Use the interactive flowchart below to find the right test, or read the full guide to understand the reasoning behind each recommendation.
Interactive test selector
Answer each question to narrow down to the right test. The flowchart covers the most common research scenarios.
What is your research goal?
What are you trying to find out?
How many groups are you comparing?
One-sample t-test
Compare your sample mean to a hypothetical or population value. If your data is not normally distributed, consider the Wilcoxon signed-rank test as a non-parametric alternative.
Are the observations paired or independent?
Paired: same subjects measured twice (before/after). Independent: different subjects in each group.
Is the difference between pairs normally distributed?
Run a Shapiro-Wilk test on the differences. See our normality guide.
Paired t-test
Compares the means of two related groups. Reports t, df, p, and Cohen's d. For a Bayesian approach, use a Bayesian paired t-test to get a Bayes factor (BF10).
Wilcoxon signed-rank test
Non-parametric alternative to the paired t-test. Does not assume normality. Reports W, p, and rank-biserial r as effect size.
Is the outcome normally distributed in each group?
Run Shapiro-Wilk on each group separately. Also check Levene's test for equal variances.
Unpaired (independent) t-test
Compares the means of two independent groups. Reports t, df, p, and Cohen's d. If Levene's test indicates unequal variances, use Welch's t-test (the default in most software). For a Bayesian approach, use a Bayesian t-test.
Mann-Whitney U test
Non-parametric alternative to the unpaired t-test. Compares distributions of two independent groups without assuming normality. Reports U, p, and rank-biserial r. See our t-test vs. Mann-Whitney guide for more detail.
Are the observations repeated measures or independent groups?
Repeated measures: same subjects measured across all conditions. Independent: different subjects in each group.
Is the outcome normally distributed?
Repeated measures ANOVA
Compares means across 3+ related conditions. Reports F, df, p, and partial eta-squared (η2p). Automatically checks Mauchly's sphericity and applies Greenhouse-Geisser correction if needed.
Friedman test
Non-parametric alternative to repeated measures ANOVA. Compares distributions across 3+ related conditions without assuming normality.
Is the outcome normally distributed in each group?
Kruskal-Wallis H test
Non-parametric alternative to one-way ANOVA. Compares distributions across 3+ independent groups. Follow up with Dunn's post-hoc test to identify which groups differ.

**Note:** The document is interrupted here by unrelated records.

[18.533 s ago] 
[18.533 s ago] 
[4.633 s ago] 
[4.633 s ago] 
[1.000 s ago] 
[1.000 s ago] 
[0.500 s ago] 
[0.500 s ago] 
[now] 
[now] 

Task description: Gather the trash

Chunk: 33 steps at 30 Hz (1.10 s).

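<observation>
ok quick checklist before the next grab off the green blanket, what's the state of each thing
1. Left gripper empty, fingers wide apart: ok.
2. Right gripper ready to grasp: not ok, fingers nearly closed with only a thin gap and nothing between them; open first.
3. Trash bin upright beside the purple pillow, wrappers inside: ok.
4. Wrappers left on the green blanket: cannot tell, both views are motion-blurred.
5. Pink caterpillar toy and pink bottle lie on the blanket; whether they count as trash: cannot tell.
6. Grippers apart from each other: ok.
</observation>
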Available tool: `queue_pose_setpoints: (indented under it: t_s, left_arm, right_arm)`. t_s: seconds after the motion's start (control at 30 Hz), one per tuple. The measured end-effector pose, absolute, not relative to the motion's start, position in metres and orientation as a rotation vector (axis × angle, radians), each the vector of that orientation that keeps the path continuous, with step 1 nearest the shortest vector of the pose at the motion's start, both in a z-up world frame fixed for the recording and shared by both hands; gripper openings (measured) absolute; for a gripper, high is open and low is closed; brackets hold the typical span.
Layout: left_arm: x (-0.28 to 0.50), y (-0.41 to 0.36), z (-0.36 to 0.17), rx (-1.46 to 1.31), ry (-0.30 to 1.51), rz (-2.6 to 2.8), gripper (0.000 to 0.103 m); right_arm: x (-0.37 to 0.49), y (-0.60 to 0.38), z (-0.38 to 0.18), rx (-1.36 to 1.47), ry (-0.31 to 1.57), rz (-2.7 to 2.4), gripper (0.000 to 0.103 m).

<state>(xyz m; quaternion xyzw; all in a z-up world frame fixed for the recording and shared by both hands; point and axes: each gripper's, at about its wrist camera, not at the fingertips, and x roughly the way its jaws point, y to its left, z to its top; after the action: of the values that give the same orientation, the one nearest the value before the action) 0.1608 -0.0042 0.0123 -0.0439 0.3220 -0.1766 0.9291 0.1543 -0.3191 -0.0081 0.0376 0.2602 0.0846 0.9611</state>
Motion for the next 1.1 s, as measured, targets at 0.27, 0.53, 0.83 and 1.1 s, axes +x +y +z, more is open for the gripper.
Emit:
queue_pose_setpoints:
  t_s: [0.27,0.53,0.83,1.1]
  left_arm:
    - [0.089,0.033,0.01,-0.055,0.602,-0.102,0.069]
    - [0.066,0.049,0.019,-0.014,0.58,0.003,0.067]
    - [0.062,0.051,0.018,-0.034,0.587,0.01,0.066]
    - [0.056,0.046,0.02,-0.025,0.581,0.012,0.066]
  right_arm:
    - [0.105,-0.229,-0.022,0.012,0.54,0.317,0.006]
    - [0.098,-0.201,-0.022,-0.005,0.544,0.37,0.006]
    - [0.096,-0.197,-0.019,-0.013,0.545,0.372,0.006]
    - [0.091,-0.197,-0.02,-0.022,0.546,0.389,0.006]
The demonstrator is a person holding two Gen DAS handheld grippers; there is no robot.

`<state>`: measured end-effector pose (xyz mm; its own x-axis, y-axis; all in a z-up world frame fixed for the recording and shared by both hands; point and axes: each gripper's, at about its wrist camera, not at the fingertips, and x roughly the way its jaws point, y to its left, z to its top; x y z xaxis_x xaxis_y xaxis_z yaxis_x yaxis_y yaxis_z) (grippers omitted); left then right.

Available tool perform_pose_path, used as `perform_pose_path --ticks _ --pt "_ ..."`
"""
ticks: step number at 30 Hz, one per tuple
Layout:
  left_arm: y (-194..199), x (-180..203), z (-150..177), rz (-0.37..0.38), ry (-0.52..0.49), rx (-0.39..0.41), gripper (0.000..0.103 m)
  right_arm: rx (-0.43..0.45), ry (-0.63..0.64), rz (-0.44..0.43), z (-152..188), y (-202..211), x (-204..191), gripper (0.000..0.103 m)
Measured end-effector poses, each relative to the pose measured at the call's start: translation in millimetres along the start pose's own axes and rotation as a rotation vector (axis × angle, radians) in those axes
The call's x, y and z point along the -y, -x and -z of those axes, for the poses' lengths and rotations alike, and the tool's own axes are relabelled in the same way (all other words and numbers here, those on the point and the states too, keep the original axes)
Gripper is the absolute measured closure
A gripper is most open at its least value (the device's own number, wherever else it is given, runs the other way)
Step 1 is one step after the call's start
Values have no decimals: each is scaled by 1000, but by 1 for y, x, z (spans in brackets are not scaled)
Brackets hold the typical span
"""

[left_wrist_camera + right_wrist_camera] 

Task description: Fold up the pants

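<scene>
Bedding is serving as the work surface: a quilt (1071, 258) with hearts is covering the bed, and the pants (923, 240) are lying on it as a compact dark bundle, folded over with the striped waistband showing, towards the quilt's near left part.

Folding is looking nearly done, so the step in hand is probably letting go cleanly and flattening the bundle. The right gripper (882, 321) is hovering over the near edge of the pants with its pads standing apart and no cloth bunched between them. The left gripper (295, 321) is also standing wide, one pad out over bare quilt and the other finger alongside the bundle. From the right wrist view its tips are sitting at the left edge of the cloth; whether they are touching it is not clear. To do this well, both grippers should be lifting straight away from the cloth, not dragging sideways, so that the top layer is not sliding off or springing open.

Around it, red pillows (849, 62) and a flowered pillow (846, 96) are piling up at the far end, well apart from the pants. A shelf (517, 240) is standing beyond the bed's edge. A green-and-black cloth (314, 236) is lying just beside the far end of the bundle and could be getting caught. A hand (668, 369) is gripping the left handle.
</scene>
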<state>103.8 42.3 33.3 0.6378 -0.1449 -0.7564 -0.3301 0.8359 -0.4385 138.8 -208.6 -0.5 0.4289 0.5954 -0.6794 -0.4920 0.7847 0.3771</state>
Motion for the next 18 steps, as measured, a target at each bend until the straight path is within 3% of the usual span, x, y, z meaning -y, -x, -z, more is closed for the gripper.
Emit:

How many factors (grouping variables)?
One-way ANOVA
Compares means across 3+ independent groups on one factor. Reports F, df, p, and eta-squared (η2). Follow up with Tukey's HSD, Bonferroni, or Holm-Šidák post-hoc tests. For a Bayesian alternative, use Bayesian ANOVA. See our APA ANOVA reporting guide.
Two-way (factorial) ANOVA
Tests main effects of two factors and their interaction. Reports F, df, p, and partial eta-squared for each effect. Check the interaction term first — if significant, interpret simple effects rather than main effects.
What kind of relationship?
Are both variables continuous and normally distributed?
Pearson correlation
Measures the strength and direction of a linear relationship. Reports r, p, and 95% confidence interval. The effect size is the correlation coefficient: small (r = .10), medium (r = .30), large (r = .50).
Spearman correlation
Rank-based correlation for ordinal data or non-normal continuous data. Measures monotonic (not just linear) relationships. Reports rs, p, and 95% confidence interval.
What type is your outcome variable?
Linear regression
Models the relationship between one or more predictors and a continuous outcome. Reports R2, adjusted R2, F, p, and standardized betas for each predictor. Check residual normality and VIF for multicollinearity.
Logistic regression
Models the probability of a binary outcome from one or more predictors. Reports odds ratios, 95% CI, AUC, and classification accuracy. Use when your outcome is categorical (e.g., responded/not responded, survived/died).
Chi-square test of independence
Tests whether two categorical variables are associated. Reports χ2, df, p, and Cramér's V as effect size. Use when both variables are categorical (e.g., treatment group × outcome category).
Do you want to adjust for covariates?
Kaplan-Meier survival analysis
Estimates survival probabilities over time. Compare groups with the log-rank test. Reports survival curves with 95% confidence intervals. Best for visualizing time-to-event data and comparing two or more groups.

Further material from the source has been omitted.